I
Una signora grassa con carrello della spesa salì, borbottò rimproveri all'autista, cercò un posto ibero, si sedette dove mia mamma aveva lasciato spazio, sorride della gentilezza elargitele e poi, accomodatasi con sollievo, alzò con accuratezza la natica sinistra e produsse con nonchalance due rumorosi peti.
II
Il tempo stava per scadere, l'annuncio giunse e chiesi che le palle fossero raccolte da terra. La piccola Anastasia mi guardò stupita, mi disse che solo tre minuti per lei erano ancora passati. Le risposi che molti altri minuti si erano esauriti senza che lei se ne accorgesse. Al che, lei, prematuramente conscia di come vadano le cose, mi disse con serietà: Sai come si chiama questo tempo di cui tu parli? É il tempo soggettivo....
III
Ed ecco che m'apparve decontestualizzato e diverso il sommo professore De Vincenti.

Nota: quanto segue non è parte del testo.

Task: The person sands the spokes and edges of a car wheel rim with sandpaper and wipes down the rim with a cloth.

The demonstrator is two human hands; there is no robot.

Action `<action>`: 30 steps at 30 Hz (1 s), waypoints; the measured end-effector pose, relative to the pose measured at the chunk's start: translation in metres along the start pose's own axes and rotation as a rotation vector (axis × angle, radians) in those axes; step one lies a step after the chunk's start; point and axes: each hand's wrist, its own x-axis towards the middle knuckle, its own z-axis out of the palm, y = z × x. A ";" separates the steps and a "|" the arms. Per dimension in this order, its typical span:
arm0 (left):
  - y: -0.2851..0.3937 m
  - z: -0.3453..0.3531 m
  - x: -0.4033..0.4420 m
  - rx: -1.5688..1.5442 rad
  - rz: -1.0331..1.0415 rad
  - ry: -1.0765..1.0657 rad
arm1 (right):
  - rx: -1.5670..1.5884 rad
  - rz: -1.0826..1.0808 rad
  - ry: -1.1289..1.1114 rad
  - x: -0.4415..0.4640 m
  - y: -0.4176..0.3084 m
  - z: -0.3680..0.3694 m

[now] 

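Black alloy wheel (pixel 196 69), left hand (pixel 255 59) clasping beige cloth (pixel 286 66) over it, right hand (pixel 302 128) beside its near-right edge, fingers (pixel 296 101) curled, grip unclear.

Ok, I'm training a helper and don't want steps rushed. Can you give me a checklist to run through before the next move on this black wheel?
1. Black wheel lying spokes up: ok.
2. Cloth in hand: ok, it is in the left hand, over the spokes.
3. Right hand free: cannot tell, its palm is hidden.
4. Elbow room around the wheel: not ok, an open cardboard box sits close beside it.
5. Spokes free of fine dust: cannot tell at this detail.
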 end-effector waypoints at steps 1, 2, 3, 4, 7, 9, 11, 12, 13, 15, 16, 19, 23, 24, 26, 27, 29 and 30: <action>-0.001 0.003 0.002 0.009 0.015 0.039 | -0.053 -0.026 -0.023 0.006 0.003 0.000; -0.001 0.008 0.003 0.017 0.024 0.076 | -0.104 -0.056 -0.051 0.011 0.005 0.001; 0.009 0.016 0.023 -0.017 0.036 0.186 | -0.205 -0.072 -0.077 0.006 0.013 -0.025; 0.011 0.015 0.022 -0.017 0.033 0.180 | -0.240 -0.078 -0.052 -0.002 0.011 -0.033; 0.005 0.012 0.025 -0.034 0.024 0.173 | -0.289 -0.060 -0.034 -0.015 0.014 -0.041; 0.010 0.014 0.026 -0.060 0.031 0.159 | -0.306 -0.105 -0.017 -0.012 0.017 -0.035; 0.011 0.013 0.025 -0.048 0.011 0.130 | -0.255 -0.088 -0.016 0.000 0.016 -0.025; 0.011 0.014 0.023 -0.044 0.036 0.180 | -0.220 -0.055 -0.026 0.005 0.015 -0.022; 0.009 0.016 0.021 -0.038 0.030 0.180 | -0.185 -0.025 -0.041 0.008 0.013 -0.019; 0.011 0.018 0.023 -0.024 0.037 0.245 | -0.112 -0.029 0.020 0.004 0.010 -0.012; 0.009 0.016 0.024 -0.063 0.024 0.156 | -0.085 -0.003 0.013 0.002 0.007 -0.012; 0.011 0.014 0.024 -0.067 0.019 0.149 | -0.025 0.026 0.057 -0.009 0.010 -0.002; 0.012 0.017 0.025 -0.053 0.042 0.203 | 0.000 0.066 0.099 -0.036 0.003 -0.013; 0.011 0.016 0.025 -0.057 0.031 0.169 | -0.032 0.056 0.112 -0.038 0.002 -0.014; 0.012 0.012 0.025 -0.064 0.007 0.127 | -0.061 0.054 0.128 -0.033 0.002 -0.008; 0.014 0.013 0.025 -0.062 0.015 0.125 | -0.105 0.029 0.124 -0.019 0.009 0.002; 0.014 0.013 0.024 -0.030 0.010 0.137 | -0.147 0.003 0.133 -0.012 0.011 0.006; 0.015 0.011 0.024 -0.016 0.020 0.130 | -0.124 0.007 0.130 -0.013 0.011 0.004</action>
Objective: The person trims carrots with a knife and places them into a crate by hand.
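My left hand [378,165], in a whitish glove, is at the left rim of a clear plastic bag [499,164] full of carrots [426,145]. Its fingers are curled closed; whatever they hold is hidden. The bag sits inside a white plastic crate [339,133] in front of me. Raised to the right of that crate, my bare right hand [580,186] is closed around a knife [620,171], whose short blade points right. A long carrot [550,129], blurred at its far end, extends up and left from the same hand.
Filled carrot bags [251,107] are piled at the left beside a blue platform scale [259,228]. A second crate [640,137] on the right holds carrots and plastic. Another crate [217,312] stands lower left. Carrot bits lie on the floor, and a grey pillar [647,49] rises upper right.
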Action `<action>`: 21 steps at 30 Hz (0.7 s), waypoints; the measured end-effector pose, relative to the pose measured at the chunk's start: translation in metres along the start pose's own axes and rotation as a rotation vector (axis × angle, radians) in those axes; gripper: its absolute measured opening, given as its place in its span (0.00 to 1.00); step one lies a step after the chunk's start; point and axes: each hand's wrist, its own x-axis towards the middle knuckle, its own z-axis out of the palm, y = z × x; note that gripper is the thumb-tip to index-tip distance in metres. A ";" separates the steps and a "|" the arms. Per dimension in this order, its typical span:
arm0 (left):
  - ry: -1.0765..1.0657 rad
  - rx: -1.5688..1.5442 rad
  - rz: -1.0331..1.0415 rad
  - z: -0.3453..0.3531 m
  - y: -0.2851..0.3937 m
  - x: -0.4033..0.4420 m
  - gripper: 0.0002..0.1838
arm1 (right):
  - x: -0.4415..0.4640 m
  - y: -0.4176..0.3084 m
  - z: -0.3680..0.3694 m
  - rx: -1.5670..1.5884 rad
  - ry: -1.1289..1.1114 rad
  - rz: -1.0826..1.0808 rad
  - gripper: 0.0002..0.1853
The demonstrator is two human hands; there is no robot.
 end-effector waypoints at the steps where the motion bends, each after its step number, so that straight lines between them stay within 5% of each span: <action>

Smarrito sul marciapiede di Via Ostiense, quasi fosse fuori dal suo habitat (dal suo invisibile piedistallo), a testa bassa ed incespicante sui suoi stessi passi lenti, altrove con lo sguardo di chi non s'è stancato ancora di cercare, di stupirsi del farlo, del poterlo fare ancora. In un inedito atteggiarsi con sigaro in bocca, leggero seppur rotondo, interruppe il suo stato di sospensione e venne verso me.
Uscivo dalle pareti di carta stampata d'una edicola stracolma.
Cercava qualcosa, forse niente di preciso, mentre aspettava che nell'andare a caso gli venisse in mente l'idea giusta.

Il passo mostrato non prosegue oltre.